Música, diversão, fantasia, purpurina, alegria e multidão. Tudo isso permeia o clima carnavalesco. No entanto, apesar de muitas pessoas se divertirem nessa época do ano, o Carnaval também tem seu lado sombrio para muitas mulheres que sofrem com toques indesejados, insistências e violação de seus corpos.
O carnaval deste ano será o primeiro em que a importunação sexual é crime. De acordo com a lei 13.718/18, publicada em setembro do ano passado, importunação sexual é o ato de praticar contra alguém e sem a sua anuência ato libidinoso com o objetivo de satisfazer a própria lascívia ou a de terceiro. A pena para quem praticar este crime é a reclusão de 1 a 5 anos, se o ato não constituir crime mais grave.
E as cantadas?
Muitos foliões consideram esta época do ano mais permissiva para determinados comportamentos, principalmente no que se refere ao clima de azaração. Na arte da conquista, estão as famosas cantadas. Mas, será que elas se encaixam no crime de importunação sexual?
Para Fernanda Maria Alves Gomes, mestre em Direito pela UFPE, não. De acordo com a professora, a mera cantada, desacompanhada de ato libidinoso, não caracteriza o crime de importunação sexual. “Para sua tipificação exige-se a prática de ato libidinoso contra alguém, o que não ocorrerá na simples cantada por mais agressiva ou chula que seja”, explica.
O promotor de Justiça aposentado/SP e mestre em Direito Público, Eudes Quintino de Oliveira Júnior, também avalia a questão. Ele explica que a lei erigiu a dignidade sexual com um valor relevante da pessoa e, nesta área protetiva, deferiu a ela a tutela específica garantindo-lhe instrumentos legais para fazer valer o seu direito.
Eudes Quintino esclarece que uma “cantada”, que tem como vítima o homem ou a mulher, desde que contenha os elementos de seriedade e que possam provocar a perturbação e o transtorno da pessoa a quem foi direcionada, compreende a prática do crime de importunação sexual.
A lei traz o conceito de ato libidinoso, mas, afinal, o que seria isto? Eudes elucida que, quando a norma fala deste tipo de ato, ela pretende traduzir a intenção do agente em querer satisfazer sua libido, valendo-se, para tanto, de toques corporais em partes íntimas do corpo humano, sem, no entanto, consumar o ato sexual.
O criminalista Luiz Augusto Filizzola D’Urso, professor da FMU, alerta ainda que “mesmo que estas cantadas não configurem o crime de importunação sexual, dependendo de seu teor, o indivíduo pode estar cometendo crime, sim. Por exemplo, o crime de injúria e o crime de difamação, caso a cantada ofensiva seja dita em voz alta e na presença de outras pessoas”.

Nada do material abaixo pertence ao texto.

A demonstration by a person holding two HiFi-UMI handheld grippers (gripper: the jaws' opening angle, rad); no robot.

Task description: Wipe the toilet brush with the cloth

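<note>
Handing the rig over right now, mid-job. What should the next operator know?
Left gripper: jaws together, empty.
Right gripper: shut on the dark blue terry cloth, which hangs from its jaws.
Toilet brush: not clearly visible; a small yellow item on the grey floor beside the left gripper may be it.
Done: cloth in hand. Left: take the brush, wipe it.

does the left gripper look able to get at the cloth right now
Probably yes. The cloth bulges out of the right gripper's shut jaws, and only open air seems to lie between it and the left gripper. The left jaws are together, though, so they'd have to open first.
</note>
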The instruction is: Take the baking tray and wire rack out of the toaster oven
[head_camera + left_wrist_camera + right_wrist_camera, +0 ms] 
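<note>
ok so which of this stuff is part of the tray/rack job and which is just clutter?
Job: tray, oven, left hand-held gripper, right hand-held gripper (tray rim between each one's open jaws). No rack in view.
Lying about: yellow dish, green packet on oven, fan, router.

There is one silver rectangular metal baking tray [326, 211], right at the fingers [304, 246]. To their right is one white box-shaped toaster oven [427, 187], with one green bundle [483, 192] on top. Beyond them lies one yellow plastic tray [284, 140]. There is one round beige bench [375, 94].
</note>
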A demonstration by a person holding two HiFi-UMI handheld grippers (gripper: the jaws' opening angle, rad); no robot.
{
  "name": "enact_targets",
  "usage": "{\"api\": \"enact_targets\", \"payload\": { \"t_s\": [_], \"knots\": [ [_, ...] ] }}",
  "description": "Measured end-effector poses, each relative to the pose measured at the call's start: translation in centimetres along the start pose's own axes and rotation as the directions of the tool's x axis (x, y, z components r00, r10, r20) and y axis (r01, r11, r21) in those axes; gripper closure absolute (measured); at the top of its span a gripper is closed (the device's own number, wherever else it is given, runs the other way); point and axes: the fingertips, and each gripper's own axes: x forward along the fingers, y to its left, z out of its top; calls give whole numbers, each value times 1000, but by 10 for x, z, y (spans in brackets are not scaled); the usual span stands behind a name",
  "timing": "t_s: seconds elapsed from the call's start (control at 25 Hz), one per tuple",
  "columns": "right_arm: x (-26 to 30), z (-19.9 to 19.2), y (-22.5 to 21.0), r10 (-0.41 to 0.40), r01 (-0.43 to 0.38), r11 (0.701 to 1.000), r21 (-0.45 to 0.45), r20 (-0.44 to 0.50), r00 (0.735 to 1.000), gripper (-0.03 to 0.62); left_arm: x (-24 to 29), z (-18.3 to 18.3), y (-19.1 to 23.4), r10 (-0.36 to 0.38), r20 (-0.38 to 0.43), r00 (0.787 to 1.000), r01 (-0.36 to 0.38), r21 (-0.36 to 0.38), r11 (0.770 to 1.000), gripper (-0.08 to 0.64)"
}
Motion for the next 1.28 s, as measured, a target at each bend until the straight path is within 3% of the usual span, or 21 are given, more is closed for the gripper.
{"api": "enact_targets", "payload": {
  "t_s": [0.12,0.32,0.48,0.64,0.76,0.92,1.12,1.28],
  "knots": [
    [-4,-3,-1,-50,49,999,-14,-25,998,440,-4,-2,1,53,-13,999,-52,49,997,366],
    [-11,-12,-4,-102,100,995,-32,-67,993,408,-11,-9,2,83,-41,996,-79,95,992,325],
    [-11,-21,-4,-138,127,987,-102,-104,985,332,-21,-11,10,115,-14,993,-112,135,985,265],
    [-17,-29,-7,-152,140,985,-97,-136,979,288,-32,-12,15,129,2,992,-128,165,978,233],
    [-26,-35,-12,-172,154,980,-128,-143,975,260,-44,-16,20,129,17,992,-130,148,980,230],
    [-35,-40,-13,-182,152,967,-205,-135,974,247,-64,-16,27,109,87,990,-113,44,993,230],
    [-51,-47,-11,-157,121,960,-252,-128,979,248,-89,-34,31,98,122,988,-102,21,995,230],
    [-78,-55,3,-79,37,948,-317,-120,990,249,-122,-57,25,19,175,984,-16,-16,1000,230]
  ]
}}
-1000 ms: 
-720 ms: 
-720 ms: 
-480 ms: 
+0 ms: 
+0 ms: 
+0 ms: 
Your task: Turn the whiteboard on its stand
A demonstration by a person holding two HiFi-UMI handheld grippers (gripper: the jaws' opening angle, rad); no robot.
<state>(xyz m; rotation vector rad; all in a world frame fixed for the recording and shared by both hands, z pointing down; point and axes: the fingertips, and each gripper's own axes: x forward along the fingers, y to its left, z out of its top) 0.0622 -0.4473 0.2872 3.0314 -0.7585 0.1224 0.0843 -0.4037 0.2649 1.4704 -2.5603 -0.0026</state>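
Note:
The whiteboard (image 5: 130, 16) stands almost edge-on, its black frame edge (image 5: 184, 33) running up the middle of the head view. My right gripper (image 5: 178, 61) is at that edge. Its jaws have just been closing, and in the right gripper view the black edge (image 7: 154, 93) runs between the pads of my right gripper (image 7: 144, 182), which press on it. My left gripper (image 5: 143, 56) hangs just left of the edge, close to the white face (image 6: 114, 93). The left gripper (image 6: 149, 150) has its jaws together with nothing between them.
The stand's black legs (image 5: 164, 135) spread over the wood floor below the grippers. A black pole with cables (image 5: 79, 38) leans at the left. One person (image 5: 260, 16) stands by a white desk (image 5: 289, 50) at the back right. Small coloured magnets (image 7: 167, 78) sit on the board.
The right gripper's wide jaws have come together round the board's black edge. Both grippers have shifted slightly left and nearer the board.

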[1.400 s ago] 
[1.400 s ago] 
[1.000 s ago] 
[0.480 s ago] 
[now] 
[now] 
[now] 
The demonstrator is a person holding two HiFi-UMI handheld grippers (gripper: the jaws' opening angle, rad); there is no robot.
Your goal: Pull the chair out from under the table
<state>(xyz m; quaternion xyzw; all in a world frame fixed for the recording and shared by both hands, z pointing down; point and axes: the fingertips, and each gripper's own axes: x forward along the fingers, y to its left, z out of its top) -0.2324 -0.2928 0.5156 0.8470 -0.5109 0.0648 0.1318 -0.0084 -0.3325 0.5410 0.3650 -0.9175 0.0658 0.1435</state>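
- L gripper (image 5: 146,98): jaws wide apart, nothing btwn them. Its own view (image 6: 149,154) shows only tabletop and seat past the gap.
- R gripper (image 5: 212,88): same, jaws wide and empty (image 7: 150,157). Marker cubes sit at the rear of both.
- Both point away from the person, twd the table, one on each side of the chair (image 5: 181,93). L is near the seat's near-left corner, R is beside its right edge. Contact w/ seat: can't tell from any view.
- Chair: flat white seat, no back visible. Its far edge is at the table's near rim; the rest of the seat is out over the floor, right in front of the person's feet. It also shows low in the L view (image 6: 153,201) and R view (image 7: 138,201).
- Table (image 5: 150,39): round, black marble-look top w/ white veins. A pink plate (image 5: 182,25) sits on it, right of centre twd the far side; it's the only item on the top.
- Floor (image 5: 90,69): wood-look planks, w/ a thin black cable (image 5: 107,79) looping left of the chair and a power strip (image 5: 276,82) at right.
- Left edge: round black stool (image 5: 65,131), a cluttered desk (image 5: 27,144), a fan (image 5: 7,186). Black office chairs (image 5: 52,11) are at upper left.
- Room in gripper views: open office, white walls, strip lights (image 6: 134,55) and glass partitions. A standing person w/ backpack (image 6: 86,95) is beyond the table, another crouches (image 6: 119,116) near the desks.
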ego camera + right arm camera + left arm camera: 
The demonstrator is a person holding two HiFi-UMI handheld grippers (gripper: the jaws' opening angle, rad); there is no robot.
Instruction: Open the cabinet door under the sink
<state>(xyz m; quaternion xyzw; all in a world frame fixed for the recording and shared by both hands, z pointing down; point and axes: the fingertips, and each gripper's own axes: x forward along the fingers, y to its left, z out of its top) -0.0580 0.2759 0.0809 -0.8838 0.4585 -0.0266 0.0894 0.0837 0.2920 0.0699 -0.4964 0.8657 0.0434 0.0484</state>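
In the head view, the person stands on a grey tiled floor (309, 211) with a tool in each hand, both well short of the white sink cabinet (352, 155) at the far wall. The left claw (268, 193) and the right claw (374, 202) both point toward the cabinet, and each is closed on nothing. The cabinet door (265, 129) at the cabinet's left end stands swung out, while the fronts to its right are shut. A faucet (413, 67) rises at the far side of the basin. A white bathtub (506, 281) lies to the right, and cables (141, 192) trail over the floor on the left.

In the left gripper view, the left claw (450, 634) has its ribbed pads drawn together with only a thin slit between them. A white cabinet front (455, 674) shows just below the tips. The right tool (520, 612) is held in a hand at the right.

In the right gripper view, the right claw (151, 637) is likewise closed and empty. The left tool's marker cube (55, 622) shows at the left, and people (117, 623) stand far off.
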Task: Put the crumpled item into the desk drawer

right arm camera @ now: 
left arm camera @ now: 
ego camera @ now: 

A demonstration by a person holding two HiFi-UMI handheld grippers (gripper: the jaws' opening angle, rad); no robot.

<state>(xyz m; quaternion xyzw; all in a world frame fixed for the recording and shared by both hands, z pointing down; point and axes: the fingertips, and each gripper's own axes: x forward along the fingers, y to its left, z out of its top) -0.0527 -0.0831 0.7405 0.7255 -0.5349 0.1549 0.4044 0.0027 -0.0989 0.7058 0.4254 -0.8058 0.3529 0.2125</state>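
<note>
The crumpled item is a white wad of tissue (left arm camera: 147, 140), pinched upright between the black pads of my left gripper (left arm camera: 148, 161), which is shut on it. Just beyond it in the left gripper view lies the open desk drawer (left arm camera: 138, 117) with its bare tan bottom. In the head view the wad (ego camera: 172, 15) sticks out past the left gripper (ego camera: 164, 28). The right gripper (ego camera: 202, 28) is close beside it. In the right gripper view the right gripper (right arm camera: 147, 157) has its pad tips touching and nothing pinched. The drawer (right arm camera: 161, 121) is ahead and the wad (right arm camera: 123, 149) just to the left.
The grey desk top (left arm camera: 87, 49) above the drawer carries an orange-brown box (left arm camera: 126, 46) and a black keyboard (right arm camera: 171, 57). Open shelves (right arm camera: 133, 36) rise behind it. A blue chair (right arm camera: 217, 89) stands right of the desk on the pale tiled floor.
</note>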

Depois do não é tudo assédio
O Poder Público tem se atentado para a gravidade do assédio sexual contra as mulheres, principalmente nesta época do ano em que o número de denúncias aumenta. Prova disso é a campanha criada pela prefeitura de Vitória/ES, que lançou campanha na qual busca conscientizar a população sobre o tema.
A campanha traz frases de alerta como “Sexo sem consentimento é estupro”, “Depois do “Não” tudo é assédio” e “O corpo dela não é sua folia”.
Nara Borgo, secretária de Cidadania, Direitos Humanos e Trabalho, acredita que, por conta do machismo, a mulher ainda é a maior vítima de violência.
“O comportamento machista ainda acha que uma mulher não pode usar uma fantasia e pular carnaval apenas para se divertir. Ele acredita que ela está disponível e, com isso, pode assediá-la livremente sem ser punido. E isso precisa mudar. São dicas importantes que vamos publicar nas nossas redes sociais para alertá-los de que depois do ‘Não’ é tudo assédio”.